PRESQUE DANS L'INDIFFÉRENCE
COLORATION BUS ET ÉDIFICES
Les individus qui s'activent à l'aéroport de Dakar ne sont pas emballés par le débat sur la couleur de ce complexe ou des nouveaux bus de transport. Pour eux, rien n'a vraiment changé.
De toute la palette de couleurs disponible et imaginable, le marron-beige est incontestablement celle qui est à la mode. Les couleurs du parti au pouvoir, l'Alliance pour la république (APR), suscitent quelques commentaires critiques. Mais le désintérêt de la plupart des gens est manifeste sur ce sujet.
"Je ne vois pas en quoi tout ce raffut sur le coloris des bus ou de l'aéroport est important. De toute façon, que ce soit blanc, noir, beige ou indigo, il faut bien qu'ils arborent une couleur non ?" s'interroge Sellou Ba, quelque peu indigné de l'importance donnée à cette affaire. Ce vieux fonctionnaire en costume sombre, accroché à la sortie du parking de l'aéroport Léopold Sédar Senghor, est rejoint par beaucoup d'autres dans les alentours du terminal aéroportuaire.

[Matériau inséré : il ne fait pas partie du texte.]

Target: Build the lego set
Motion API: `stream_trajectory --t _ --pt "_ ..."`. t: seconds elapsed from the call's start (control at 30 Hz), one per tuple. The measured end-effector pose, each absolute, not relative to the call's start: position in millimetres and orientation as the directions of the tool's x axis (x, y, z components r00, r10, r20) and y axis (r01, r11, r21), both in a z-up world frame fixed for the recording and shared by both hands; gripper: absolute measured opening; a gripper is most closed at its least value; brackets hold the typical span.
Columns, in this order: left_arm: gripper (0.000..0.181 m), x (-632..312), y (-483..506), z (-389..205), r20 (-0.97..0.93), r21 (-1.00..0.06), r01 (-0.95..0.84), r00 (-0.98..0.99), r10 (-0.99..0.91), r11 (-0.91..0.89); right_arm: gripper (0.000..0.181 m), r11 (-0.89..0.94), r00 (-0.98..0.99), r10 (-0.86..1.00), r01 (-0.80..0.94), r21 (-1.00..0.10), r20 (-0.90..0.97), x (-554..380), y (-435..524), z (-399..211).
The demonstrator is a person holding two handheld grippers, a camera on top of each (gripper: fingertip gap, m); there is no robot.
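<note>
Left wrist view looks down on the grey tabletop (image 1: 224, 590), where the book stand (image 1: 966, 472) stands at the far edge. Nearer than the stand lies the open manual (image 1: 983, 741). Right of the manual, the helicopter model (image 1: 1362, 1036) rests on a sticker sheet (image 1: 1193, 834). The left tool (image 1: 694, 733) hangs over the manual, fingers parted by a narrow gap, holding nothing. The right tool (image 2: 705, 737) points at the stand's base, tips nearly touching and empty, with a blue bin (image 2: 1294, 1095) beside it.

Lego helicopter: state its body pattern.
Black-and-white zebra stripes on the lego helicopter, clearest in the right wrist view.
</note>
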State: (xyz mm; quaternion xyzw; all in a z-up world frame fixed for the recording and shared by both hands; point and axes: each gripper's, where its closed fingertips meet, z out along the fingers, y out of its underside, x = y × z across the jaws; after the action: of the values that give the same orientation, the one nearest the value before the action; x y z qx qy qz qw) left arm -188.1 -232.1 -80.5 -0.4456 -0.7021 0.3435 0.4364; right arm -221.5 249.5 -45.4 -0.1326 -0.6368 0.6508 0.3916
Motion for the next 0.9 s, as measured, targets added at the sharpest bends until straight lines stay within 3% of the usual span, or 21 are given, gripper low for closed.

Sur la piste bien entretenue, des agents en chasubles fluo font rouler les caddies de passagers fraîchement débarqués. L'activité est à son comble, malgré le vent fort qui souffle. L'imposante façade aux baies vitrées de l'aéroport affiche marron. Derrière se découpe la silhouette lointaine du monument de la Renaissance. La boutique de change et de services juste à l'entrée du complexe affiche marron-beige, mais sa paroi décrépite montre que la peinture n'est pas de première fraîcheur.
"C'est un non-évènement. Peut-être que c'est le contexte présent qui explique cet engouement. Par contre, rien n'a changé à nos yeux. Ces couleurs ont toujours été là. Je ne vois pas pourquoi on a attendu jusque-là pour en parler", s'étonne un cambiste accoudé sur une des barrières blanches.
Derrière lui, ses congénères qui discutent avec passion de l'issue du combat de lutte de dimanche sont du même avis. "La priorité, ce n'est pas la couleur. Elle est là depuis longtemps. Abdoulaye Wade n'a pas peint l'aéroport en bleu-jaune. C'est hypocrite de vouloir mettre ça sur le dos de Macky", lance un autre cambiste.
Rupture, rupture, vous avez dit rupture ?
Vert et rouge pour la parti socialiste, bleu-jaune pour le Pds et marron-beige pour les ‘républicains' ; peindre certains supports ou édifices publics n'est pas une pratique nouvelle. Dans l'ordre, les bus de la Sotrac, puis Dakar Dem Dikk, sociétés de transport public, portaient les couleurs des différents régimes, lors de leur règne. Plus récemment, les bancs publics de la ville de Guédiawaye ont été peints aux couleurs de l'Apr, juste après l'élection d'Aliou Sall, frère du président, à la mairie de cette ville. Ce qui procède d'un début de "patrimonialisation du bien public", estime Olivier Sène.
"Il est inconcevable que le président de tous les Sénégalais laisse afficher aussi ouvertement les symboliques de son appartenance politique à l'aéroport", estime ce jeune étudiant venu faire le change.
Pour Abdou Camara, la problématique est tout autre. Ce quinquagénaire qui attend un atterrissage reporté à 18 heures ne juge pas le président Macky Sall sur "un acte politique qui s'inscrit dans la continuité et dans une logique de récupération, mais estime qu'il est en contradiction flagrante avec la rhétorique de rupture à laquelle il s'agrippe désespérément", ajoute-t-il.
La réaction de la classe politique reste timide. Seule la plate-forme "Avenir Sénégal bi nu beug" de Me Mame Adama Guèye a publié un communiqué où elle annonce une mobilisation pour lutter contre "la confiscation de ce bien public".